The old saying ‘a bull in a china shop’ is often meant to signify a disruptive force in a delicate situation. In this case, it is the January CPI inflation data. The delicate situation at hand is whether the RBI will hike rates further. The RBI has already hiked policy rates by 250 basis points since last May, with the latest 25bp salvo delivered only a couple of weeks back.

Headline inflation spiked to 6.5 per cent y-o-y from 5.7 per cent in December, a sizeable 50 bp higher than what markets were expecting. Food inflation raced to 6.2 per cent from 4.6 per cent in December, with strong price pressures across a number of sub-categories. Core inflation too remained sticky, inching up to 6.2 per cent from 6.1 per cent in December.

A number of aspects of the inflation data however, seemed to perplex economists. First, cereals CPI spiked up by a steep 2.6 per cent on a month-on-month (m-o-m) basis, out of sync with daily data from local markets. Intriguingly, if one were to take the weighted average of the sub-components of the cereals basket (like rice, wheat, maize, etc.), cereals CPI should have grown by only 0.2 per cent m-o-m.

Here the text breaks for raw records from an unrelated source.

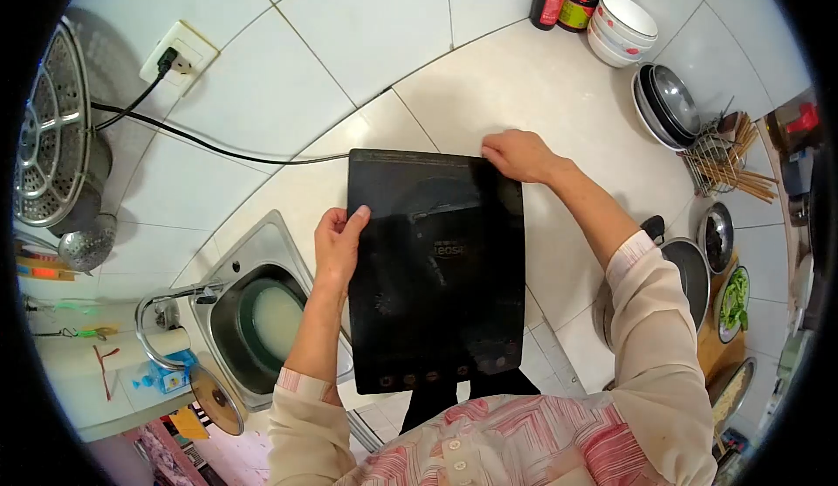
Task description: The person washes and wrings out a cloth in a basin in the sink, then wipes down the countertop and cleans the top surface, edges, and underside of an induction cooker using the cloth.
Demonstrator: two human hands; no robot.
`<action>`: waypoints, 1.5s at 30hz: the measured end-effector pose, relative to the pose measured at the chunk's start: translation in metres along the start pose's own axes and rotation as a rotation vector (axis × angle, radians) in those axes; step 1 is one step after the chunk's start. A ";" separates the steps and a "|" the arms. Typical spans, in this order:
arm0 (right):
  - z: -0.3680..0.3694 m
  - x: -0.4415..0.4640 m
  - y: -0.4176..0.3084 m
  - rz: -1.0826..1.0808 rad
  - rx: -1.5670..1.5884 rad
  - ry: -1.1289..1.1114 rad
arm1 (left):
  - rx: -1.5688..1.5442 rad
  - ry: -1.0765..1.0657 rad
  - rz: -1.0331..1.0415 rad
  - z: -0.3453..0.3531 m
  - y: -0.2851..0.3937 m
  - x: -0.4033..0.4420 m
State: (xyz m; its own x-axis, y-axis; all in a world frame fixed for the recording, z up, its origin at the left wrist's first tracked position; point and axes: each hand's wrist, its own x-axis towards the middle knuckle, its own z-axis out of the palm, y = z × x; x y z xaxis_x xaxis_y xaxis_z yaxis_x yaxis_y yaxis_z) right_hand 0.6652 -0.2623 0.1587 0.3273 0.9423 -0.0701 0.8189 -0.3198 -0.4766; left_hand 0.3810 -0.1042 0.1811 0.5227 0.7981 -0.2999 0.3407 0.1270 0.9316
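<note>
the black cooktop, glossy face up, reaches past the bench toward the person's body, its near end seemingly unsupported. the left hand grasps its left edge, thumb on top; the right hand has its fingers curled on the far edge near the right corner (how far they reach underneath, i cannot tell). with both grips toward the far half, the near end could dip and slip. the cord runs to a wall socket, so a pull could tug the plug; tilting left could knock the sink, where cloudy liquid might wet it.
</note>
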 end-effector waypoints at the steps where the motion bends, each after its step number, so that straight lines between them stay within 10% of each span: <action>1: 0.002 -0.007 0.010 0.081 0.059 -0.060 | 0.012 -0.005 -0.021 -0.003 -0.005 0.002; 10: 0.018 0.052 -0.048 -0.131 0.027 -0.063 | -0.046 -0.002 -0.075 -0.006 -0.007 -0.004; 23: 0.054 -0.045 -0.001 0.306 0.039 0.387 | -0.063 0.014 -0.126 -0.023 -0.056 -0.004; 39: 0.116 -0.272 -0.118 0.425 0.358 0.197 | -0.332 -0.123 -0.139 -0.033 -0.090 -0.005; 45: 0.148 -0.310 -0.136 0.580 0.498 0.537 | -0.362 -0.127 -0.126 -0.035 -0.104 -0.001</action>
State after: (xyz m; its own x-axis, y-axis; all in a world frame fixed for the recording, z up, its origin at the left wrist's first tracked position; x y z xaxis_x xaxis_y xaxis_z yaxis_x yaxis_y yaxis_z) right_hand 0.3822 -0.4962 0.1156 0.8975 0.4370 -0.0592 0.2037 -0.5298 -0.8233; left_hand 0.3175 -0.0979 0.0913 0.5947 0.6863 -0.4186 0.1231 0.4368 0.8911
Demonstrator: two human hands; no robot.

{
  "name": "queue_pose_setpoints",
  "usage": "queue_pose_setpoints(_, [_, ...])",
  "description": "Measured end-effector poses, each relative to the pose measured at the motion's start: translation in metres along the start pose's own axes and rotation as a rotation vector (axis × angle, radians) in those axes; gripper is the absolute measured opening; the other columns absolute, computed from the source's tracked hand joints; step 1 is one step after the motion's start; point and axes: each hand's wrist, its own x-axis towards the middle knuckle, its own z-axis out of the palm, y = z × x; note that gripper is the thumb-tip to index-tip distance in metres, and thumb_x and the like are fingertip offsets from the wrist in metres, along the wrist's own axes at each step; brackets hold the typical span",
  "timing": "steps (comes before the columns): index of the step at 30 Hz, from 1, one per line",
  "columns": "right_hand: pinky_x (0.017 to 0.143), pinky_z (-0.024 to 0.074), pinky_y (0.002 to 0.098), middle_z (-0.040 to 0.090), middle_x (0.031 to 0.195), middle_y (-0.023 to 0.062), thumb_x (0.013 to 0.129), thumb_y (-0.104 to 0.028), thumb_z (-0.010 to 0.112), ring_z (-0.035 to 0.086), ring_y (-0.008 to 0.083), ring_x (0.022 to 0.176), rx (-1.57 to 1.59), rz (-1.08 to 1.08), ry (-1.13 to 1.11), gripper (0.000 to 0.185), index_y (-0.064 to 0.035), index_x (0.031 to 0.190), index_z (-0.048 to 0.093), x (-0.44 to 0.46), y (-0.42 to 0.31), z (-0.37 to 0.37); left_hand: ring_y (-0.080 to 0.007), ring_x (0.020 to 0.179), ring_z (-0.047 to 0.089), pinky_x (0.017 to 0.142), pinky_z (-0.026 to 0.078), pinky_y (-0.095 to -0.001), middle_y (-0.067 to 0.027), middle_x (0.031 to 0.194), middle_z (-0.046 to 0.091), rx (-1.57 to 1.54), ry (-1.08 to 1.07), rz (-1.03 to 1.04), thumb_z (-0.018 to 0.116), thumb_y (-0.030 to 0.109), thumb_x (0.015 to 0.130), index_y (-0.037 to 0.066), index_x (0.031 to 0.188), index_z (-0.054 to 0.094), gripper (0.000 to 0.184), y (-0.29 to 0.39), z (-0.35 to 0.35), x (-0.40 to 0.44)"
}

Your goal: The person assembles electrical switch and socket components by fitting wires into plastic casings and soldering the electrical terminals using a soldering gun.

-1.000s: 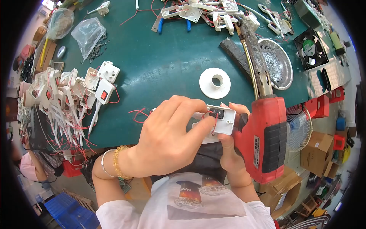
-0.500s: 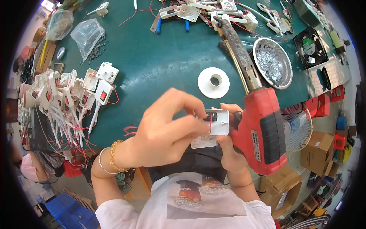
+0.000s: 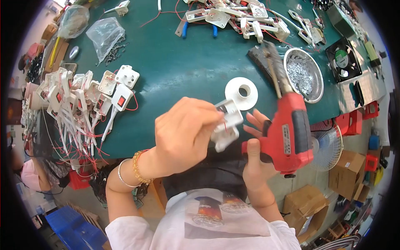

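My left hand (image 3: pixel 185 135) pinches a white plastic housing (image 3: pixel 231 116) with a dark part inside and a bit of red wire; a second white piece (image 3: pixel 226 138) hangs just below it. My right hand (image 3: pixel 256 154) is beside the housing, apart from it, with fingers and thumb spread around the handle side of a red and black soldering gun (image 3: pixel 291 135). Whether the palm bears the gun is hard to tell. The gun's metal barrel points up the table. Behind the housing lies a white spool (image 3: pixel 241 93).
A heap of white plugs with red wires (image 3: pixel 79 100) lies at the left, more parts (image 3: pixel 254 25) at the back. A metal bowl of silvery bits (image 3: pixel 303 75), a black fan (image 3: pixel 343 59) and a clear bag (image 3: pixel 105 36) are on the green table (image 3: pixel 166 62).
My left hand has drawn the housing away from my right hand and tilted it. My right fingers have let go of it and spread. The soldering gun has shifted and turned slightly.
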Motion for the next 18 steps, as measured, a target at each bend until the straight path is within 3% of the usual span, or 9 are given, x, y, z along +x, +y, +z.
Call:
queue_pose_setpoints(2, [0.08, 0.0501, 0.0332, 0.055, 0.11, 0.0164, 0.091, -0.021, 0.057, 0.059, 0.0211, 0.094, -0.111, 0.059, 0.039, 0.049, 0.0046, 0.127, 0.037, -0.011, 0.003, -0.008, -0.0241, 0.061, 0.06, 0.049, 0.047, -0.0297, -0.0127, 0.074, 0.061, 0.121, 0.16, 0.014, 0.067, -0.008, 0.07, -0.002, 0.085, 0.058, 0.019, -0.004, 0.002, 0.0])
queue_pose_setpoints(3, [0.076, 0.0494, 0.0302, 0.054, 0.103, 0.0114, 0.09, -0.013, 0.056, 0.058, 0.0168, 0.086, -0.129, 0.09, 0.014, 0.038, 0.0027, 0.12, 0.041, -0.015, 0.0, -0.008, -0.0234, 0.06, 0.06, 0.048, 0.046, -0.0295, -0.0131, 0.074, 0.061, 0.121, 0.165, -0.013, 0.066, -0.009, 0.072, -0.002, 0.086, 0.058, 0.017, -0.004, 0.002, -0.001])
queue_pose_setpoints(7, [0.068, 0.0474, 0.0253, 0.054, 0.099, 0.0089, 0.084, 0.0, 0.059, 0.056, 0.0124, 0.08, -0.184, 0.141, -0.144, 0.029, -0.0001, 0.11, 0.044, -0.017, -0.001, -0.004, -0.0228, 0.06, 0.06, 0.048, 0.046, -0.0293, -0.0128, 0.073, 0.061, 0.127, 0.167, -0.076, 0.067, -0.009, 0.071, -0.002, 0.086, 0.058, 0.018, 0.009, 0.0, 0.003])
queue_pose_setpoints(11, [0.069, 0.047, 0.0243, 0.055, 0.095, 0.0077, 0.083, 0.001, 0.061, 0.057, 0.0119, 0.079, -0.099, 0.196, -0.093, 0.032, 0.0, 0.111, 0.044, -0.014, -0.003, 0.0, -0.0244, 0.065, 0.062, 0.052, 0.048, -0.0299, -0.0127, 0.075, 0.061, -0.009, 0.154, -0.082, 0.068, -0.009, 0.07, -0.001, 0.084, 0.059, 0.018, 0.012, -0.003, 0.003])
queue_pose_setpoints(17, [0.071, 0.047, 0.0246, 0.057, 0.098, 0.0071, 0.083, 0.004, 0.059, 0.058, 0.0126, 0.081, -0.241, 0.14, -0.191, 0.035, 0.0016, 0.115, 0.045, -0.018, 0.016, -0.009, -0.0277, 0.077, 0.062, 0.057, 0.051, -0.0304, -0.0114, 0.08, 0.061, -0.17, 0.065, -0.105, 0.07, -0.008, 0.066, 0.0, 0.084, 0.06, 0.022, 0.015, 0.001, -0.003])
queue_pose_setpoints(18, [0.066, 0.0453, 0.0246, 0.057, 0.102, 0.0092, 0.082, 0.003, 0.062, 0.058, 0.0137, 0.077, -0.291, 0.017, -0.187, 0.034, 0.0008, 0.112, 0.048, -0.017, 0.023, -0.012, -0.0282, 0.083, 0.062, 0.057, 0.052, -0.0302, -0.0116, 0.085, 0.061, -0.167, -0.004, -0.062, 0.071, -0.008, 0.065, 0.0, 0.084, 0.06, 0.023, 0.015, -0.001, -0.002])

Such a divergence between the sub-components of the CPI cereals series and the overall cereals CPI index is non-trivial — even as it is true that the official compilation methodology is more complex than a simple weighted average. In our view, the difference is non-trivial enough to have caused headline inflation to be lower by 0.23 percentage points. Government sources have clarified that the discrepancy was because data were not available for all States, leading to an internal readjustment of weights.

Core inflation dynamics were also puzzling. Despite slowing industrial and export growth and falling global commodity prices, core goods inflation continues to surge. Meanwhile, despite the services-driven rebound, interestingly, core services inflation is moderating.

Despite these confounding trends, February inflation is likely to remain around January levels, while core inflation is likely to inch lower but remain sticky at around 6 per cent. However, beyond that, we expect lower headline and core inflation. Favourable base effect will play an important role — inflation rose to 7.8 per cent in April from 6.1 per cent in February 2022 and averaged 7.2 per cent in H1 FY23.

There are fundamental reasons too. Underlying core inflation is moderating on the margin, and weaker demand. Lower cost pressures should help with goods inflation, while the plateauing of services activity should limit the upside risks on services inflation. Lower global food prices mean that any incremental shock to domestic food prices may arrive due to unforeseen events (such as weather). Stable oil prices also mean that domestic fuel prices are unlikely to rise materially, lowering fuel inflation.

Overall, we expect headline and core inflation to moderate to 5.6-5.7 per cent in March, and track closer to 5 per cent from April onwards.

RBI’s reaction

The higher out turn of near-term inflation suggests an upside risk of 0.4-0.5 percentage points to the RBI’s Q4 FY23 forecast of 5.7 per cent. Consequently, the April MPC meeting remains a live one for a 25 bps hike, although our base case is still a pause (70 per cent probability). As tempting as it may be for the RBI to react to emerging inflation readings, doing so will ultimately be backward looking, especially considering the sizeable tightening already delivered. Monetary policy works with long lags, and one-year ahead real rate is tracking at above 1 per cent by our estimate. Moreover, the RBI’s FY24 forecasts for GDP growth (6.4 per cent) and CPI inflation (5.3 per cent) could turn out to be over-estimates – we expect growth and inflation at 5.3 per cent and 4.8 per cent, respectively. In our view, the lower-than-expected growth and inflation could trigger the start of a rate easing cycle from October, with 75bps in cumulative rate cuts in H2 FY24.